I don't see Harry dying

iris_ft iris_ft at yahoo.fr
Sat Jul 12 07:55:33 UTC 2003


No: HPFGUIDX 69671

--- In HPforGrownups at yahoogroups.com, "jksunflower2002"          > 
My scenerio of the day.....Harry survives through some sort of 
> trickery (assisted by D. or the twins.)                           
> Toad (theory #102 and counting)

Interesting, especially if you include Dumbledore and the Twins.
Fred and George are masters in the art of rule breaking, and 
Dumbledore is the character who talks (CoS, chapter 18) about  
choices.
We mustn't forget the importance of those two parameters in Harry's 
problem (killer or victim, but dead in both options, according to 
the Prophecy).
A prophecy is like a "meta-rule". So the question is: can you break 
this kind of rule? 
And then we come to the old debate about predestination and free 
will. Is Harry prisoner of a prophecy, or is he free to rule is own 
life?
OK, in PS/SS, there is the word "doom" when Harry is sorted to his 
Hogwarts'House. But instead of letting the Sorting Hat decide for 
him, he manages to control his becoming, when he tells it he doesn't 
want to be in Slytherin.
Later, in PoA, there is Hermione's considerations about Divination, 
and about death omens (the Grim): is it because someone sees a death 
omen that he has to die inevitably?

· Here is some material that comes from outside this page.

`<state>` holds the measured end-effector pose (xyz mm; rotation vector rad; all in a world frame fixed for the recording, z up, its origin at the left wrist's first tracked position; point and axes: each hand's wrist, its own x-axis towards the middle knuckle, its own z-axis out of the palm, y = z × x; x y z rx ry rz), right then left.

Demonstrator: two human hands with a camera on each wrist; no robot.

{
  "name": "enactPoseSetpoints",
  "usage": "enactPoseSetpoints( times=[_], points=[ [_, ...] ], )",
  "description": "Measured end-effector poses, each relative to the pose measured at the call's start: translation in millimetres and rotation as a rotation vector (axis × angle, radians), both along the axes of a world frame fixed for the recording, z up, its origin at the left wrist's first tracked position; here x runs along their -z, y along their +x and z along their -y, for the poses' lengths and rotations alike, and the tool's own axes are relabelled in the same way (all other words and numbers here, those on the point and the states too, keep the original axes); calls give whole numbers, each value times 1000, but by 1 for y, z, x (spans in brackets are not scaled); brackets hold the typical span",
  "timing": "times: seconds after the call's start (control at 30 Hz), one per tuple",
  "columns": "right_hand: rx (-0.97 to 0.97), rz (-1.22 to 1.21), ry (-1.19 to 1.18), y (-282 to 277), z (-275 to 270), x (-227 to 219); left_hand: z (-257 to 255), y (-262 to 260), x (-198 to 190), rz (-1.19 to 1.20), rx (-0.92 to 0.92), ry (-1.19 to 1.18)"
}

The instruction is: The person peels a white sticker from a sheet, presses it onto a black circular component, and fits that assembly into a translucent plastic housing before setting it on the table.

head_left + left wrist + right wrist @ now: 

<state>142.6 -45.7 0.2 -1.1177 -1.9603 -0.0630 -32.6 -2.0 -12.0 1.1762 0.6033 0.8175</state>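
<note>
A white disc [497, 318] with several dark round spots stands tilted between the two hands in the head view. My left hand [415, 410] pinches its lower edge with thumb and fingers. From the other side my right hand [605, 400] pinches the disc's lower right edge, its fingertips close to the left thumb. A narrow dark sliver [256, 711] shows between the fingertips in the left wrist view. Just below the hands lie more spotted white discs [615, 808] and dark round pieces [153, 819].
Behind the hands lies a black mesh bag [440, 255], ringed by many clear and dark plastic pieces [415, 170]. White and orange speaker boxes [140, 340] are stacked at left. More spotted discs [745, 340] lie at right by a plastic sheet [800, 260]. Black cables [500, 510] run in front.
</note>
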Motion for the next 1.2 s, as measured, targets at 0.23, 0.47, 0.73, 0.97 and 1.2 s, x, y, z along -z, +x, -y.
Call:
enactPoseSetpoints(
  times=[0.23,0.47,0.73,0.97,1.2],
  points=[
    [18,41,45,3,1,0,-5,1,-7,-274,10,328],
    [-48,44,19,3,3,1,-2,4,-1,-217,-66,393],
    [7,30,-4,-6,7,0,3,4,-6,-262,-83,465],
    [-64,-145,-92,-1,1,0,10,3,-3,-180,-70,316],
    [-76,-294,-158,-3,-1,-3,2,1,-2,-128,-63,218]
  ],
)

And if we consider the Prophecy, 
it is a kind of death omen...
Are people predestinated, or are they free?
The solution, in Harry's case, isn't what we believe about that old 
debate, but what JKR believes. She's the demiurge of her own 
universe, of her own representation of the world; so she has to 
choose the option by herself. Predestinated or free, each of both 
conceptions of the human condition carries its own greatness.